What It’s Like Being Asian in Europe — At Work

Before you come for me — yes, I know. “Europe is so broad. Just specify your country.”

I hear you. But I had to catch your attention somehow. 😉

***

“No, where are you really from?”

I work in an international school in the Netherlands where everyone is from somewhere. On the surface, it looks like the ultimate multicultural dream, diversity done right. 

If you look at the students, nationality-wise? Absolute buffet. American, Dutch, Australian, Italian, Spanish, Indian, French… etc. You name it. 

But when you look a little closer, something else comes into focus.

Out of 100+ staff members, I am — almost without exception — the only Asian.

Not sometimes. Not occasionally. Consistently.

So what does that actually feel like?

It depends on the person standing in front of me. 

Most colleagues register it and move on. Some, well-meaning and curious, open with the classics:

“Where are you from?”

“No, where are you really from?”

“Are you Chinese?”

Like, they know I’m Australian, but this Asian face of mine still seems to evoke curiosity.

***

I didn’t want to feel this way

I’ve worked in predominantly white environments for over ten years previously in Australia and now in the Netherlands. 

I’m used to standing out. I know what it feels like to be the one face in the room that doesn’t quite match the rest.

And I know how to carry that.  

But sometimes — and I think it’s important to be honest here — I’m not.

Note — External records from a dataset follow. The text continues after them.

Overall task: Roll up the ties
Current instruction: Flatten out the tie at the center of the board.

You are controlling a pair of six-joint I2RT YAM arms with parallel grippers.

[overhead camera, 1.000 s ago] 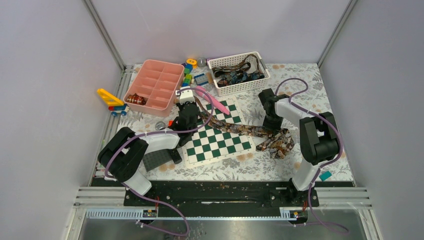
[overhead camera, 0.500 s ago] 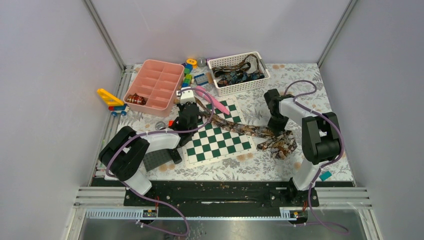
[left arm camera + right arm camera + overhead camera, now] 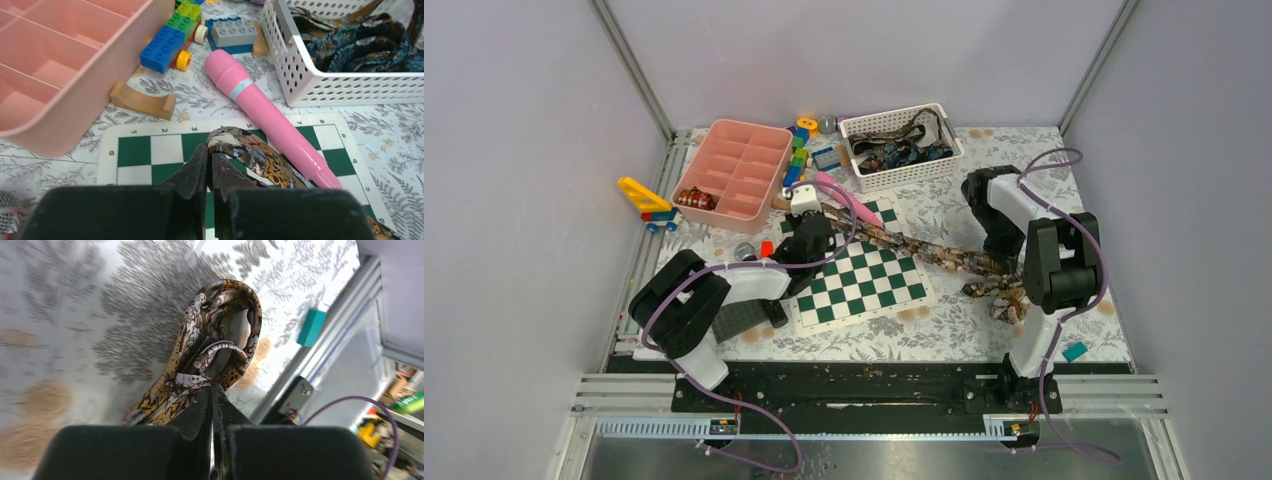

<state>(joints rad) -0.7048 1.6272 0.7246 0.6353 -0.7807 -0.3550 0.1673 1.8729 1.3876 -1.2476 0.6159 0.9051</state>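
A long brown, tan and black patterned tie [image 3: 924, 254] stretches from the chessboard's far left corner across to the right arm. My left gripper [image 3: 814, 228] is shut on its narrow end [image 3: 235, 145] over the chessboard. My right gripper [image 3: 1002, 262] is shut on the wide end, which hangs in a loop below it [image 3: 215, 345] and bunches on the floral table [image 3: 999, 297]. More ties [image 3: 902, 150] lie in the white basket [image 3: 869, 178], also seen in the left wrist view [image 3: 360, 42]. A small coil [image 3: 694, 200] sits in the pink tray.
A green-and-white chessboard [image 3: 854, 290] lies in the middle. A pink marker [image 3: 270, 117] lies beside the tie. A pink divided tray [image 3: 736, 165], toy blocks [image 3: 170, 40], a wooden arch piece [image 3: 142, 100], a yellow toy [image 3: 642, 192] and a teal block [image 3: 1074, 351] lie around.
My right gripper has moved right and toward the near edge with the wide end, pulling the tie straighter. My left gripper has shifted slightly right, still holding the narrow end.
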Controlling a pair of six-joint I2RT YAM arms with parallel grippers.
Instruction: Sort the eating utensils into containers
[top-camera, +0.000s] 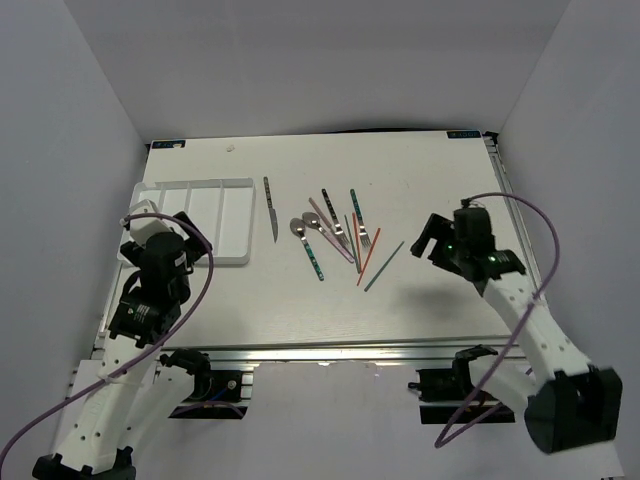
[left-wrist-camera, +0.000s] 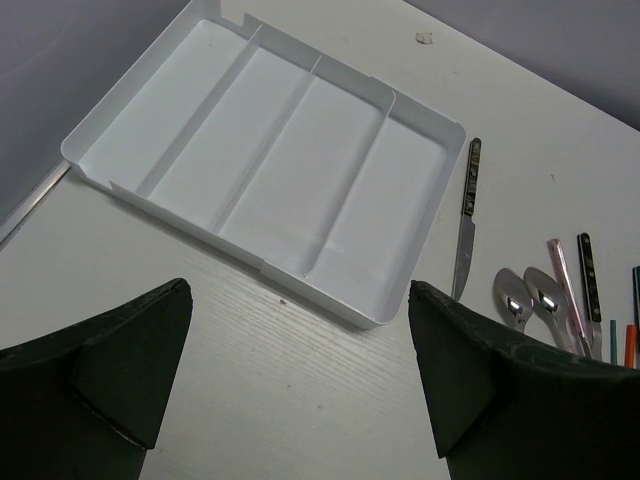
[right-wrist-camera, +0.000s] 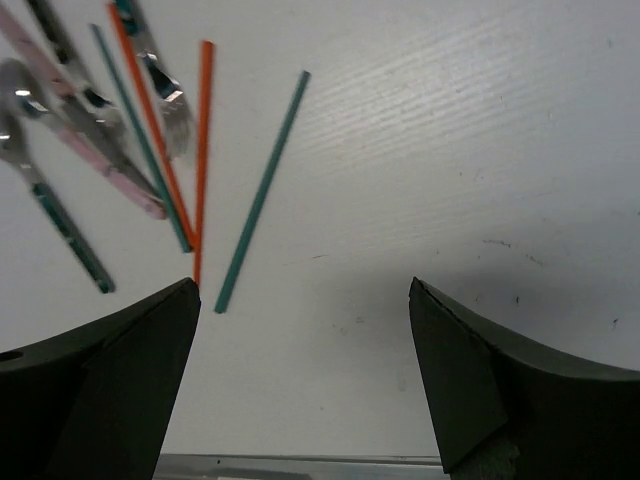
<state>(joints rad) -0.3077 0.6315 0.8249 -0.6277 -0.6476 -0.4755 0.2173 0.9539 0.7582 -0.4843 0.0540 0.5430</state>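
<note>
Top view, tray (top-camera: 225, 210): lies flat at the left of the bench (top-camera: 420, 180), near-left corner hidden under the left arm (top-camera: 150, 290).
Top view, knife (top-camera: 271, 210): lies alone just right of the tray, blade toward the arms.
Top view, cutlery cluster (top-camera: 335, 232): sprawls mid-bench, spoons, forks and chopsticks crossing one another, all outside the tray.
Top view, green chopstick (top-camera: 384, 266): slants at the cluster's right edge, nearest the right arm (top-camera: 520, 300).
Left wrist view, left pincer (left-wrist-camera: 300, 385): gapes wide, gripping nothing, above bare bench just short of the tray's near rim.
Left wrist view, tray: shows long narrow compartments side by side, with the knife just beyond the right wall.
Left wrist view, two spoons (left-wrist-camera: 512, 300): lie right of the knife's tip, bowls nearest, pink and dark handles beside them.
Right wrist view, right pincer (right-wrist-camera: 300, 375): stands wide, gripping nothing, over bare bench.
Right wrist view, green chopstick: slants ahead, near tip just beside the left finger in frame.
Right wrist view, red chopsticks (right-wrist-camera: 204, 150): meet at their near ends, against a second green stick.
Right wrist view, fork (right-wrist-camera: 165, 100): lies behind the red chopsticks.
</note>
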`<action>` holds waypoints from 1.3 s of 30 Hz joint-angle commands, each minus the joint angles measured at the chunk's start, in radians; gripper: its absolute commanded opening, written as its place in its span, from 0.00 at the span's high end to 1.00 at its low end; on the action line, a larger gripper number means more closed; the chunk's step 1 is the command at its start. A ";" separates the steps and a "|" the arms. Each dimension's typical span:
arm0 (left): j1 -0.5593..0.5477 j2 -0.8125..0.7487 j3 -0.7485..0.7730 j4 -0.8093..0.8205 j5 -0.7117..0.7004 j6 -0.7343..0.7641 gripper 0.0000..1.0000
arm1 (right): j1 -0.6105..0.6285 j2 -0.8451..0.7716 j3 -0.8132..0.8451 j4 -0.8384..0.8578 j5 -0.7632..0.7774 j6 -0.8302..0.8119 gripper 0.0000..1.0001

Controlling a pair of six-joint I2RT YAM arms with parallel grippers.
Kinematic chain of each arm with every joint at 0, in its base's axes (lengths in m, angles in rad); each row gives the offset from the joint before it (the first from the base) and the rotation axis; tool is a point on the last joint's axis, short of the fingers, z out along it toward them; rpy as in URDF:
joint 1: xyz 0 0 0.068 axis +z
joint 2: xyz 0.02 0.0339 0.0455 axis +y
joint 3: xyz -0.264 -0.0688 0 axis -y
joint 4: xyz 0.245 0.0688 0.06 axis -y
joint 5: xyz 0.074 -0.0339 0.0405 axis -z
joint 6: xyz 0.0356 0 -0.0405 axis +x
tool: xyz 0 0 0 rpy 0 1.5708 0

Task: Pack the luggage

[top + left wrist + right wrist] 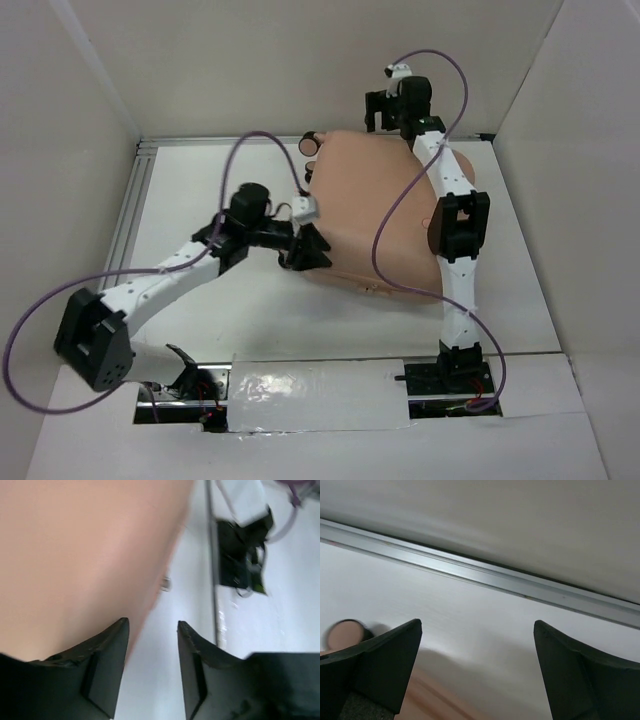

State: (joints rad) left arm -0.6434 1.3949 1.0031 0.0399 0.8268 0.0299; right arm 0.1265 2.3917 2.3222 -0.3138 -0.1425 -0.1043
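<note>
- While the luggage (385, 215) is lying shut on the white table (200, 190), we are locating it right of centre and toward the far edge, with its peach-pink shell facing up.
- We are seeing two of its wheels (310, 142) sticking out at the far left corner, near the aluminium rail (200, 146) that is running along the back of the table.
- We are finding the left gripper (308, 250) at the near left side of the shell, with its fingers standing partly apart.
- In the left wrist view we are watching one finger (107, 665) overlapping the pink shell (85, 555) while the other is sitting over bare table. Only table surface is showing in the gap, so this gripper (152, 625) is pinching nothing. Whether the finger is touching the shell, we cannot tell.
- We are seeing the right gripper (385, 118) hanging over the far edge of the luggage, close to the back wall (300, 60), with its fingers spread wide.
- In the right wrist view only bare table and the rail (470, 575) are showing between those fingers (477, 625). One wheel (342, 634) is lying just beside the finger on the left of that view.
- We are noting a purple cable (240, 150) looping above the left arm and a second one trailing along the right arm.
</note>
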 commanded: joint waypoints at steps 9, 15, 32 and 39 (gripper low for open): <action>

I’d watch Dutch colleagues gravitate toward each other. Spanish colleagues find their easy rhythm together. There’s this unspoken alliance that forms when you share a background, a language, a reference point. No effort required. It was just… given to them.

And I’d wonder: What would it feel like to have that?

Here’s the thing — this wasn’t my first rodeo. I’ve navigated being the only Asian in the room more times than I can count. I know the feeling well enough by now to know how to move through it, how to let it settle, how to not let it swallow me whole.

But a new country adds a different weight to it.

I wasn’t just new to the school. I was new to the ground beneath my feet — and I was navigating all of it without a natural anchor point. 

There are a handful of Australians at my school, which helps in its own way. But even within that small familiar pocket, I still stand out. Being from the same country doesn’t erase the fact that I’m still the only Asian face in that particular circle.

So the ache in those first six months wasn’t really about not knowing how to belong. I’ve learned that. It was about having to start the work all over again — in a new place, with new people, from scratch.

I guess I simply didn’t want to feel othered. I didn’t want to be the one, yet again, doing the extra work of explaining myself.

So I wished, more than once, that things were different.

***

Here’s where it gets interesting

Not having many opportunities for automatic alliance has pushed me to look at connection differently over and over again.

Over the last decade, I’ve slowly trained myself to ask “Are you like me?” less, and “Do we actually connect?” more.

And in this new environment, I’ve had to lean on that lesson harder than ever.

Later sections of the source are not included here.